4. The compound according to any one of paragraphs.1-3, where the cycle And represents a phenyl ring.

5. Connection PP.1-4, where the pharmaceutically acceptable salt is a salt of Li, Na, K, Ca, Mg, lysine, arginine, guanidine, diethanolamine, choline, ammonium, substituted ammonium or aluminum.

6. The method of obtaining the compounds of formula (III)

where R1, R2, R3, R4, X, Ar, A, n, m and R7have the values listed in paragraph 1;

R8represents hydrogen or optionally substituted linear or Razvitie is="ptx2">

where all the symbols have the meanings specified above

with the compound of the formula (IIIb)

where R11may be a lower alkyl group;

R7and R8have the meanings specified above

and optional conversion of the compounds of formula (III) into a pharmaceutically acceptable salt or pharmaceutically acceptable MES.

7. The method of obtaining the compounds of formula (III)

including the interaction of the compounds of formula (IIIa)

where all the symbols have the meanings specified in paragraph 1,

with the compound of the formula (S)

where R6represents hydrogen;

R7and R8have the values listed in paragraph 1,

with subsequent dehydration, and optional conversion of the compounds of formula (III) into a pharmaceutically acceptable salt or pharmaceutically acceptable MES.

8. The method of obtaining the compounds of formula (III)

including the interaction of the compounds of formula (IIIe)

where L1is useplease group;

all other symbols have the meanings specified in paragraph 1,

with the compound of the formula (IIId)

9. The method of obtaining the compounds of formula (III)

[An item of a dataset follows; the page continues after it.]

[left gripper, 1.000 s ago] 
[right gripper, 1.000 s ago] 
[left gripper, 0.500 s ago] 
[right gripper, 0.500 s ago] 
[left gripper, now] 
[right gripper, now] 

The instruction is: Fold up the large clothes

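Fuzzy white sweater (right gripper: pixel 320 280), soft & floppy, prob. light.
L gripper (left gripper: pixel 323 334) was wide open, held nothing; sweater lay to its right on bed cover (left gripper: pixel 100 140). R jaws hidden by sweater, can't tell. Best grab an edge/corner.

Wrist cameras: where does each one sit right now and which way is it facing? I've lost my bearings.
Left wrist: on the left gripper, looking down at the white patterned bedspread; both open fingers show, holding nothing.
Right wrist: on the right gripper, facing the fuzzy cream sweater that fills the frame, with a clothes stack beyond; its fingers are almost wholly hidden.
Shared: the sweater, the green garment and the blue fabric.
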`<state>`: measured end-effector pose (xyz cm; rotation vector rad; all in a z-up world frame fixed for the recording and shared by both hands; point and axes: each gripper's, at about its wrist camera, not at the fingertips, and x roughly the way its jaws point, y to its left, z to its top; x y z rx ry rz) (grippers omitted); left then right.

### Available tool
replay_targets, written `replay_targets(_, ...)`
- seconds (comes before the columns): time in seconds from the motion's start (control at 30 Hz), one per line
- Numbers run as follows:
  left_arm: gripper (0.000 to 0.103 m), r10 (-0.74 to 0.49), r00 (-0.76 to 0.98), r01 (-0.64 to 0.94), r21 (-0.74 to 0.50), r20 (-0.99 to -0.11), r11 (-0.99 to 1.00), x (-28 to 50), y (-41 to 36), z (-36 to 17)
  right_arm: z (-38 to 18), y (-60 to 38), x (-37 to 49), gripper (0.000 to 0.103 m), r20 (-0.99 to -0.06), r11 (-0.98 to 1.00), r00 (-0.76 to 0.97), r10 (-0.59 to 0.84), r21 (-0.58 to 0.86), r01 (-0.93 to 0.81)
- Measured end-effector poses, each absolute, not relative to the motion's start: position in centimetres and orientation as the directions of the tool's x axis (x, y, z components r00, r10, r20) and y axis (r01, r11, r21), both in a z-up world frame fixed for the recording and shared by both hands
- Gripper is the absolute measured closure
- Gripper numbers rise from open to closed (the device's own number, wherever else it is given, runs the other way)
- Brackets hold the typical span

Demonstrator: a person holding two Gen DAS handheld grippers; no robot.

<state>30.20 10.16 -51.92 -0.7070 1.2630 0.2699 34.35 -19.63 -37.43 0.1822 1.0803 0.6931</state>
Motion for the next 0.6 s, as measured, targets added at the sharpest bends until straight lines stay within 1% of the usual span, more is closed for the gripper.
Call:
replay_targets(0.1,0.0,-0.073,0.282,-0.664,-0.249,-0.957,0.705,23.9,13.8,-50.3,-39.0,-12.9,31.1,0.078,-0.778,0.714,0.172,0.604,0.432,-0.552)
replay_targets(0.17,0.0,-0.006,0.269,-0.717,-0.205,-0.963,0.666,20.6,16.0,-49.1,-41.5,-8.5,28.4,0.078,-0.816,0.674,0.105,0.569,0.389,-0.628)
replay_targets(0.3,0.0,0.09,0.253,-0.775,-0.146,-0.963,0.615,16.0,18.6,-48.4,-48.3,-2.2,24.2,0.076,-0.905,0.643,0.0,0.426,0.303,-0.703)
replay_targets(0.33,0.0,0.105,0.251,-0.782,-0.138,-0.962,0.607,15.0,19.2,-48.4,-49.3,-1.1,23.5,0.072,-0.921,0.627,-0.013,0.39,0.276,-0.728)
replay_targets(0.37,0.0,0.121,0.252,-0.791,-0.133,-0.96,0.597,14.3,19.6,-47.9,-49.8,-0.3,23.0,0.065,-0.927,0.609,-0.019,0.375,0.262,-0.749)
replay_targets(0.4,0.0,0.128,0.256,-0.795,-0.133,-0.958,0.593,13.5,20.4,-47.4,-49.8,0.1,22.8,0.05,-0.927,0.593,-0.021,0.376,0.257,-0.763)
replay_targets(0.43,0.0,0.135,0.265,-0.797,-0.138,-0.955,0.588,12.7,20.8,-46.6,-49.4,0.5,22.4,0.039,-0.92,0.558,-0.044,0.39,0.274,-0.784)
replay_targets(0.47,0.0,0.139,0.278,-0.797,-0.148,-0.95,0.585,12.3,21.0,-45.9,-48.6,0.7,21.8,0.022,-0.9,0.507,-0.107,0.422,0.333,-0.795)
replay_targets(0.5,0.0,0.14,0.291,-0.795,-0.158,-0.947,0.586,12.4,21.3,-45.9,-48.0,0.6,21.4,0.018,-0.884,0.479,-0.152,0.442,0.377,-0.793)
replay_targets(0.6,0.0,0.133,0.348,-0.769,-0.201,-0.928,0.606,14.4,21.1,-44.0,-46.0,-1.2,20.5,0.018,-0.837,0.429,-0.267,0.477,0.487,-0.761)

including the interaction of the compounds of formula (IIIg)

where all the symbols have the meanings specified above

with the compound of the formula (IIIf)

where all the symbols have the meanings specified in paragraph 1;

L1represents useplease group; and optional conversion of the compounds of formula (III) into a pharmaceutically acceptable salt or pharmaceutically acceptable MES.

10. The method of obtaining the compounds of formula (III)

including the interaction of the compounds of formula (IIIh)

where all the symbols have the meanings specified in paragraph 1,

with the compound of the formula (IIId)

where all the symbols have the meanings specified in paragraph 1,

and optional conversion of the compounds of formula (III) into a pharmaceutically acceptable salt or pharmaceutically acceptable MES.

11. The method of obtaining the compounds of formula (I)

where R1, R2, R3, R4, X, A, Ar, n, m, R5, R6and R7have the values listed in paragraph 1;

R8represents hydrogen or optionally substituted linear resolution of the compounds of formula (III), received via any of the methods on PP.6-10,

and optional conversion of the compounds of formula (I) into a pharmaceutically acceptable salt or pharmaceutically acceptable MES.

12. The method of obtaining the compounds of formula (I)

where R1, R2, R3, R4, X, A, Ar, n, m, R5, R6and R7have the values listed in paragraph 1;

R8represents hydrogen or optionally substituted linear or branched (C1-C16)alkyl;

Y represents oxygen, including the interaction of the compounds of formula (Ia)

where all the symbols have the meanings indicated above;

L3represents useplease group such as halogen atom,

with the alcohol of formula (Ib)

R7HE (Ib)

where R7matter above

and optional conversion of the compounds of formula (I) into a pharmaceutically acceptable salt or pharmaceutically acceptable MES.

13. The method of obtaining the compounds of formula (I)

where R1, R2, R3, R4, X, A, Ar, n, m, R5, R6and R7have the values listed in paragraph 1;

R the keel;

Y represents oxygen, including the interaction of the compounds of formula (I)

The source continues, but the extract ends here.